Philippe Talbot et Anne-Catherine Gillet (© Vincent Pontet)
Le train en provenance de Rio de Janeiro débarque un brésilien, Mathias Vidal, qui manque de souffle. Ses débuts de phrases sont ainsi réjouissants, toniques, articulés, justes, mais le son disparaît après quelques mots. À l'inverse, Jean-Paul Fouchecourt en bottier Frick clone de Karl Lagerfeld (une célébrité en vogue à l'opéra : voir notre critique de Salomé à Strasbourg par Olivier Py) a des phrases d'abord haletantes et hachées qui gagnent en amplitude et vibrato. En Pauline, Harmonie Deschamps, mérite son prénom et son nom avec une belle voix pleine de douceurs, notamment face au baron, tandis que Marie-Thérèse Keller en Léonie s'insère avec énergie dans les ensembles qu'elle ponctue de quelques mots.
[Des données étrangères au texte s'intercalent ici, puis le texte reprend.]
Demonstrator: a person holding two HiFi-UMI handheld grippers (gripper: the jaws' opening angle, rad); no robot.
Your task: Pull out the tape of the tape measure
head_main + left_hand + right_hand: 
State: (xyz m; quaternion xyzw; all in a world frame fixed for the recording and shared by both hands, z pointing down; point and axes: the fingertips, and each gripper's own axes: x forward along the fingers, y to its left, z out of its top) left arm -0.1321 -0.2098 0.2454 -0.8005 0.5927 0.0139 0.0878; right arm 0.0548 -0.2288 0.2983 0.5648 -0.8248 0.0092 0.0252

Le Chœur de l'Opéra national de Bordeaux se joint aux réjouissances, avec des voix bien menées esquissant quelques pas et tours, les bonnes sœurs avec les femmes voilées, les visons avec les tongs. La joyeuse bande se fait livrer une salade par coursier, fait le jeu de la bouteille, et pif ! paf ! pouf ! Voilà La Vie Parisienne d'Offenbach, du plaisir à perdre haleine dans un plateau de tutus et rideaux d'or menant au triomphe exultant et mérité de cette production à grande vitesse, à fière allure.